__INPUT MATERIAL__:
== Segment start ==

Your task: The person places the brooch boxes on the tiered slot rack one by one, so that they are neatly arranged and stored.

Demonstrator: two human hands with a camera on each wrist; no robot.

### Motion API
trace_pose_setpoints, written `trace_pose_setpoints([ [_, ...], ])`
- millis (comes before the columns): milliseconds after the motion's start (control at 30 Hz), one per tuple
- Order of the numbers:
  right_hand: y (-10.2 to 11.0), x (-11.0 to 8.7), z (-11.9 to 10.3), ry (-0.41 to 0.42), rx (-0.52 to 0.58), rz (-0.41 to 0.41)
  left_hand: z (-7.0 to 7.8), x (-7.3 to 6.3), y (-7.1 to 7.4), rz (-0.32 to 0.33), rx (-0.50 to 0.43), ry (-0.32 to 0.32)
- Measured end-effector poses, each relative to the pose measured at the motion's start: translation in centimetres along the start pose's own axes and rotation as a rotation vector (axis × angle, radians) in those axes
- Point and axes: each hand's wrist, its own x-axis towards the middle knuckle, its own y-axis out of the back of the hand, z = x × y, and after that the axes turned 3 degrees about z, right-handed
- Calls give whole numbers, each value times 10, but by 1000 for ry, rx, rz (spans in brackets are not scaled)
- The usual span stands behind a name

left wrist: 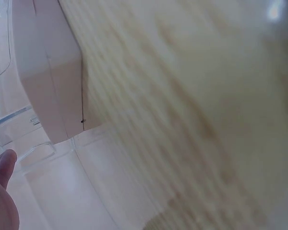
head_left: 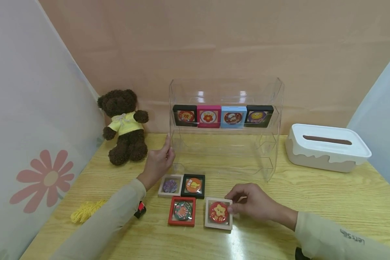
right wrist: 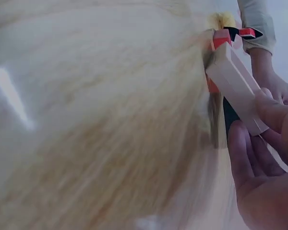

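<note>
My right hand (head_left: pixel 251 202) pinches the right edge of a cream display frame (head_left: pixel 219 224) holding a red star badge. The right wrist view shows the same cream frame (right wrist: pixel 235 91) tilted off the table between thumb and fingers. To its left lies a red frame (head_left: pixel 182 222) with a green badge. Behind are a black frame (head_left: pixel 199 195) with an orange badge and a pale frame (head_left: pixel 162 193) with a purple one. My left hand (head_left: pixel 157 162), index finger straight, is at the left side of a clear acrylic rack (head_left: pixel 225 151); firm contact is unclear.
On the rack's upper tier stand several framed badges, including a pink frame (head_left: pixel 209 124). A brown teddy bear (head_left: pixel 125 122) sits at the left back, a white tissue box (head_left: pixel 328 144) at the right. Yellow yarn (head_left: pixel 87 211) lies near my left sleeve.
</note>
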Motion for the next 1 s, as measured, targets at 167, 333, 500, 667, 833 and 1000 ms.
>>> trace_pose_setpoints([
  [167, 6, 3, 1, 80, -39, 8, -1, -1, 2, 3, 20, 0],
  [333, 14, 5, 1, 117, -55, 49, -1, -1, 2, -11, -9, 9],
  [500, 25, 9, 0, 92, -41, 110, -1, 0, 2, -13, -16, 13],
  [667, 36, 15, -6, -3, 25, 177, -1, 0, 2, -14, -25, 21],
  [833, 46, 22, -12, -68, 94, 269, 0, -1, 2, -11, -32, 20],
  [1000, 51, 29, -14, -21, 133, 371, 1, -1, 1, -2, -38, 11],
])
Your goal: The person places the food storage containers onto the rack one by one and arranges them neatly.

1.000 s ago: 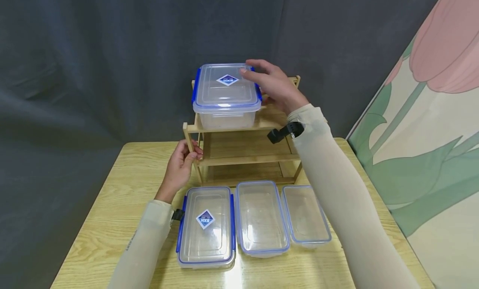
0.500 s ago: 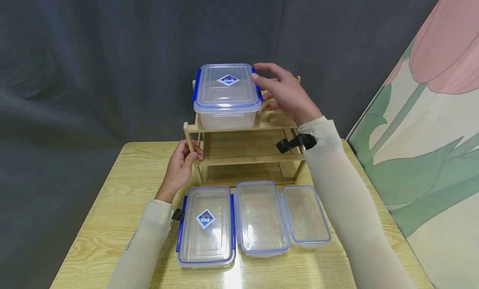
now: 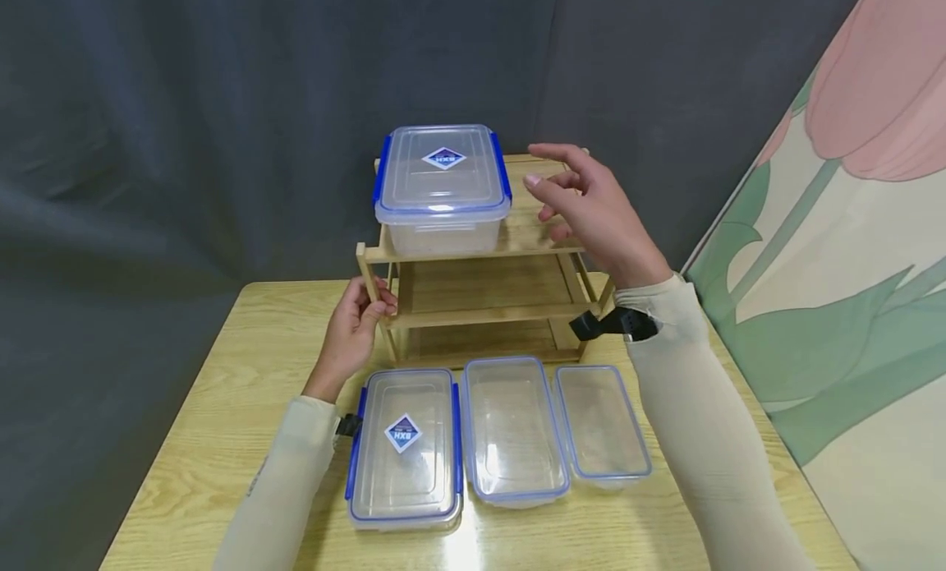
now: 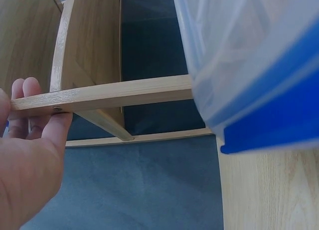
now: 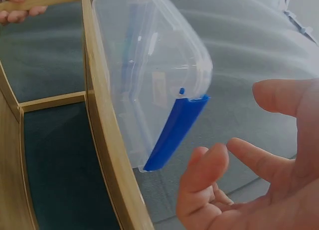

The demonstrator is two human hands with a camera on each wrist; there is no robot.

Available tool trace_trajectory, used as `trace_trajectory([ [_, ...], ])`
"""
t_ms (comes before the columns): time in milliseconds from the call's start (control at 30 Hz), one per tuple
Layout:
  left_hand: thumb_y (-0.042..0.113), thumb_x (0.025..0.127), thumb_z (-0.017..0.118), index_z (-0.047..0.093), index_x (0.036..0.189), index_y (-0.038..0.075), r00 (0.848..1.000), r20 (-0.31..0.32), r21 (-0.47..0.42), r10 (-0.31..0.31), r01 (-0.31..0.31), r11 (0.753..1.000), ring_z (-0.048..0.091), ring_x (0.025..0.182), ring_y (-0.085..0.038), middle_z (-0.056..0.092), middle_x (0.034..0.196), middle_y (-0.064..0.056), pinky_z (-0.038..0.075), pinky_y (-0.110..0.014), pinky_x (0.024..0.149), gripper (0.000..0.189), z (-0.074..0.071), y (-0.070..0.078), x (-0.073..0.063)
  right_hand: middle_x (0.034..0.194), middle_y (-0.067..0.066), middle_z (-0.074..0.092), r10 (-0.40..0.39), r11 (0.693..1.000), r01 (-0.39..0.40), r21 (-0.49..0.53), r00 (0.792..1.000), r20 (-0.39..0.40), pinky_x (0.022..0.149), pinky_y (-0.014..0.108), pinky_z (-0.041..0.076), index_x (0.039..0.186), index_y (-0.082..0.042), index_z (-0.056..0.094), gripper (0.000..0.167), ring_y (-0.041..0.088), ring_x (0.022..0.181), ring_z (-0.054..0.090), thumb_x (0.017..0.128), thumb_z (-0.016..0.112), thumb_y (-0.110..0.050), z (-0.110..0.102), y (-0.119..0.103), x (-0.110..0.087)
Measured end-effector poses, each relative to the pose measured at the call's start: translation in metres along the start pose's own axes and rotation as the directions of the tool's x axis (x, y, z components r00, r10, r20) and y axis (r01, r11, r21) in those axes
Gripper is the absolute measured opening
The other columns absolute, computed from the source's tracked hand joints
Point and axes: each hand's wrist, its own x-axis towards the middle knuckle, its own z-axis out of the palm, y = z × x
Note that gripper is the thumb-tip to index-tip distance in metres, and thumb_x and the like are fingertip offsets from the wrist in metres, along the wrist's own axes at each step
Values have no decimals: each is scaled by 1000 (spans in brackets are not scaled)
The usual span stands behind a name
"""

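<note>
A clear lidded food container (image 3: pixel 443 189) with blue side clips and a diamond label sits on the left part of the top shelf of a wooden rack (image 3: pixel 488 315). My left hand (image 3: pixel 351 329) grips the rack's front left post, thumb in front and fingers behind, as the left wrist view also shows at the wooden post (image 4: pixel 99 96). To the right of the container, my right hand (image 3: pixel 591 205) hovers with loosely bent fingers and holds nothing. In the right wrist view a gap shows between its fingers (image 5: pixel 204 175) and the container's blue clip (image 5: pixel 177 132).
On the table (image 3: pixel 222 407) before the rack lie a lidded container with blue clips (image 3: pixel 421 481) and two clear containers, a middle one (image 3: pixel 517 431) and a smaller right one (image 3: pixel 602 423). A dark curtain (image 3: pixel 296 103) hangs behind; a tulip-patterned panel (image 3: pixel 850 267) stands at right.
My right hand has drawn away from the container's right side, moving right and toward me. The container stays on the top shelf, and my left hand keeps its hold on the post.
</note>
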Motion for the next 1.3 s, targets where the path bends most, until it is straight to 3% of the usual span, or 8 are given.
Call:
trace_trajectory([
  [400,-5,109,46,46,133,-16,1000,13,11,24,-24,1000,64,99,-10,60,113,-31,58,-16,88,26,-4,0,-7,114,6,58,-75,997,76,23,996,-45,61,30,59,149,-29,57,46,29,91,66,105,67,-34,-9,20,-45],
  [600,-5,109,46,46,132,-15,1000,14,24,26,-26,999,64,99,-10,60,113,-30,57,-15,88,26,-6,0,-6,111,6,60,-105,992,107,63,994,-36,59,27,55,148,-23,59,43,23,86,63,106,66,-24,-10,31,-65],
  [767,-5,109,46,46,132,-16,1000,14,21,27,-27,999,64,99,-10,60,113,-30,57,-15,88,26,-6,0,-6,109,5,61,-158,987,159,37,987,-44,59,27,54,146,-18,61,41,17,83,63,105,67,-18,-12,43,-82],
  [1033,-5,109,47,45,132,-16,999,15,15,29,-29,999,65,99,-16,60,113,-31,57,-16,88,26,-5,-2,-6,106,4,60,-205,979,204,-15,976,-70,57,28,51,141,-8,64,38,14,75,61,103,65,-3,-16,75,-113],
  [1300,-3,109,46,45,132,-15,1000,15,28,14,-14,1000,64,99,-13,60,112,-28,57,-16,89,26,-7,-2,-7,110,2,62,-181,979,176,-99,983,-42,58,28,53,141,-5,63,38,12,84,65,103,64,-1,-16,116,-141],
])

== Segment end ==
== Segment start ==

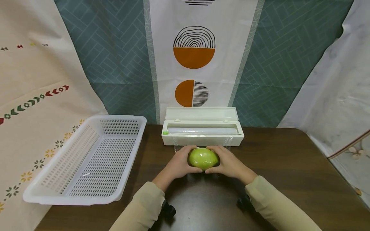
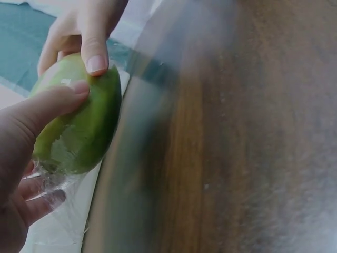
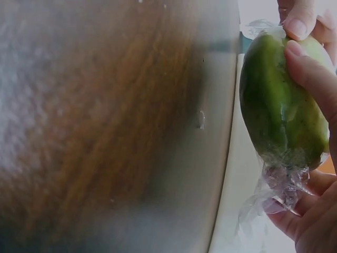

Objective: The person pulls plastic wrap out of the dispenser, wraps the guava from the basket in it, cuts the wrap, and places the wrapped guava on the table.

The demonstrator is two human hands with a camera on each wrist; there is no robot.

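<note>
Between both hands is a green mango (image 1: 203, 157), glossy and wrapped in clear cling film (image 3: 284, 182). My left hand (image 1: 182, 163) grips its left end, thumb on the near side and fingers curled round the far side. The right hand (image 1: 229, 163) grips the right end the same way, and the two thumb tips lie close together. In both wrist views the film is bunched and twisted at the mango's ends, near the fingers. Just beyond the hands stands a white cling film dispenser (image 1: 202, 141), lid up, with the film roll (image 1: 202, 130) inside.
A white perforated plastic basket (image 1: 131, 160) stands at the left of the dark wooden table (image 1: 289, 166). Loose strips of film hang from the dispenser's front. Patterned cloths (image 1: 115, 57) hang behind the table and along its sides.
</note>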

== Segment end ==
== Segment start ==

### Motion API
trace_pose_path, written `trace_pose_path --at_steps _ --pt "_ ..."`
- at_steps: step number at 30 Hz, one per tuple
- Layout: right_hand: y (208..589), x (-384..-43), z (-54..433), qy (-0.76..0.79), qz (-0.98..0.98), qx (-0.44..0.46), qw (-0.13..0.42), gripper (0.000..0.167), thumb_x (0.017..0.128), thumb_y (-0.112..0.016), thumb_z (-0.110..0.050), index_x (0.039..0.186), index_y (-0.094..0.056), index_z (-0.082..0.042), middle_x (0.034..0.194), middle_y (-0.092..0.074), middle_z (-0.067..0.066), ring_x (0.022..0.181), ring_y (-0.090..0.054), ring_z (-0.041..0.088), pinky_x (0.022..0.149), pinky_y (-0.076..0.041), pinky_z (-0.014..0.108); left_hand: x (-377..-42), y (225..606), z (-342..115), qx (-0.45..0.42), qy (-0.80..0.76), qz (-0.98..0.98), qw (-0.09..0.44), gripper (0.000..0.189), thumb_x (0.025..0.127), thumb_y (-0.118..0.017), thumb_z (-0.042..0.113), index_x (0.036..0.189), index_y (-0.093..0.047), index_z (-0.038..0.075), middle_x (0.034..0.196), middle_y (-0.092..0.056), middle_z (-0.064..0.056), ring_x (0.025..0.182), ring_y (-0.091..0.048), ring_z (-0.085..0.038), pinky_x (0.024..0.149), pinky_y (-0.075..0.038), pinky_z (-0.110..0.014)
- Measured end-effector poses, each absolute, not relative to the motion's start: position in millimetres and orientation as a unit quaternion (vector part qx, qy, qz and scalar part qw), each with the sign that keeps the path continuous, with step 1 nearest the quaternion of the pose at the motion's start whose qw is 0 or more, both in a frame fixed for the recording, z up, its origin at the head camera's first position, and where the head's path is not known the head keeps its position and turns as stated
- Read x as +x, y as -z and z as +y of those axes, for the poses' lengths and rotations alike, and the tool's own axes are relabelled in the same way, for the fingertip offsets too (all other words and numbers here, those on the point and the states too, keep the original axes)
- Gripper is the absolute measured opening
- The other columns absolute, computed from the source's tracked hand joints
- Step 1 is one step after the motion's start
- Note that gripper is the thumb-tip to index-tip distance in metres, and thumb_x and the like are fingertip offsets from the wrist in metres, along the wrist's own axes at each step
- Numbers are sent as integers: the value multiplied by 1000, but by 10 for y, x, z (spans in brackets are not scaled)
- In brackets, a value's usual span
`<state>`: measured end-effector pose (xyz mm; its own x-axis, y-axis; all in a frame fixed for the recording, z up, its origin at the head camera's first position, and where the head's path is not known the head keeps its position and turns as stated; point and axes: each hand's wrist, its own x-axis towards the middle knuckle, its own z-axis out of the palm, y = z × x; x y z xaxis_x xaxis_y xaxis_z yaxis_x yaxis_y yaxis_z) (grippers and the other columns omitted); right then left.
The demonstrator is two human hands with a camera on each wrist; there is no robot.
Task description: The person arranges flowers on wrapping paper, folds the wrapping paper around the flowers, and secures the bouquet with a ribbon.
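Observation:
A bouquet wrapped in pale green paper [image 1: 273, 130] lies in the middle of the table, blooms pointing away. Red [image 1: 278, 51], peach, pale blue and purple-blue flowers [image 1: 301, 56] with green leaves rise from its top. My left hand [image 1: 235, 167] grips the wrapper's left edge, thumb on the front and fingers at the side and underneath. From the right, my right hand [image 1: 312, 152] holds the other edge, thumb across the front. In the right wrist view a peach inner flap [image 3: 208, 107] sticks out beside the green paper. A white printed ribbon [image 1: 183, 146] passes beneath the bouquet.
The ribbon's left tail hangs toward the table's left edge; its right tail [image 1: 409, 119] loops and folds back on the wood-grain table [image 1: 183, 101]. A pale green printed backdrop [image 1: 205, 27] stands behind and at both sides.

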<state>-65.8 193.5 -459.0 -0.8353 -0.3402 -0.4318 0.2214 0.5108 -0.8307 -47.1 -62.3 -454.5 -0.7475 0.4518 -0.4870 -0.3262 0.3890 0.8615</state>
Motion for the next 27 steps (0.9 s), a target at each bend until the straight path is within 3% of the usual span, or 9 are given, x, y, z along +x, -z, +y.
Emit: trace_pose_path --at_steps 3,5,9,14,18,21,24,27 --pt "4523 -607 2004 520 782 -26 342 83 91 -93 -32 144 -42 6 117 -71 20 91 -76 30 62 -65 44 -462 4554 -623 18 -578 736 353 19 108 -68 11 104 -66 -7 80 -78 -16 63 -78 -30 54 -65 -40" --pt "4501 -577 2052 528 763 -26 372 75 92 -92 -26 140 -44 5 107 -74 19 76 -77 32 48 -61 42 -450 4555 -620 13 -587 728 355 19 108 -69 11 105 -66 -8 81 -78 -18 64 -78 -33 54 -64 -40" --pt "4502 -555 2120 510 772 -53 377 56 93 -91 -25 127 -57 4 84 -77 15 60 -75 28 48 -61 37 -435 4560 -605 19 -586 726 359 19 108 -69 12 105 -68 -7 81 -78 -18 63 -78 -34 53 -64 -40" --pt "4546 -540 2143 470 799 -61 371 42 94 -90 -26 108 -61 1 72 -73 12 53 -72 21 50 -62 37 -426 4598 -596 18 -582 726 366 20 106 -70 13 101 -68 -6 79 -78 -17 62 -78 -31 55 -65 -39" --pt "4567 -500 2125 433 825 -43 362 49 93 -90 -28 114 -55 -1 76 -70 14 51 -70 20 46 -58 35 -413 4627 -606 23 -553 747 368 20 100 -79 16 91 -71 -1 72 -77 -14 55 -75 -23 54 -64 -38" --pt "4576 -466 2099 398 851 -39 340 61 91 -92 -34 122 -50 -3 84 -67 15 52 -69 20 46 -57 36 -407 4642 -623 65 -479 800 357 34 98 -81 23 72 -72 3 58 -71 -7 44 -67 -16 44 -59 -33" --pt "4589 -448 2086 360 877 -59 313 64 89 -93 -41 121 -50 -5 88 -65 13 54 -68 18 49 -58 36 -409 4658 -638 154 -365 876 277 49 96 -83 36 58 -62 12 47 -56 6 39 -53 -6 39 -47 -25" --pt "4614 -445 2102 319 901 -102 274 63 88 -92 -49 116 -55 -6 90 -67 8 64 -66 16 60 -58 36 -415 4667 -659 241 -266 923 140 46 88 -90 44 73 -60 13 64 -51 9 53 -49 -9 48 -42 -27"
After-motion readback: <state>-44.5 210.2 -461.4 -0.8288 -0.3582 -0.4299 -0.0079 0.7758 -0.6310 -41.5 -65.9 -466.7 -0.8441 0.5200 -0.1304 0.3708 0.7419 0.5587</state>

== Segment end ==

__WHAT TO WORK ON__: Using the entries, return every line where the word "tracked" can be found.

__SOLVED EXERCISE__:
The other columns absolute, computed from the source's tracked hand joints
- The other columns absolute, computed from the source's tracked hand joints

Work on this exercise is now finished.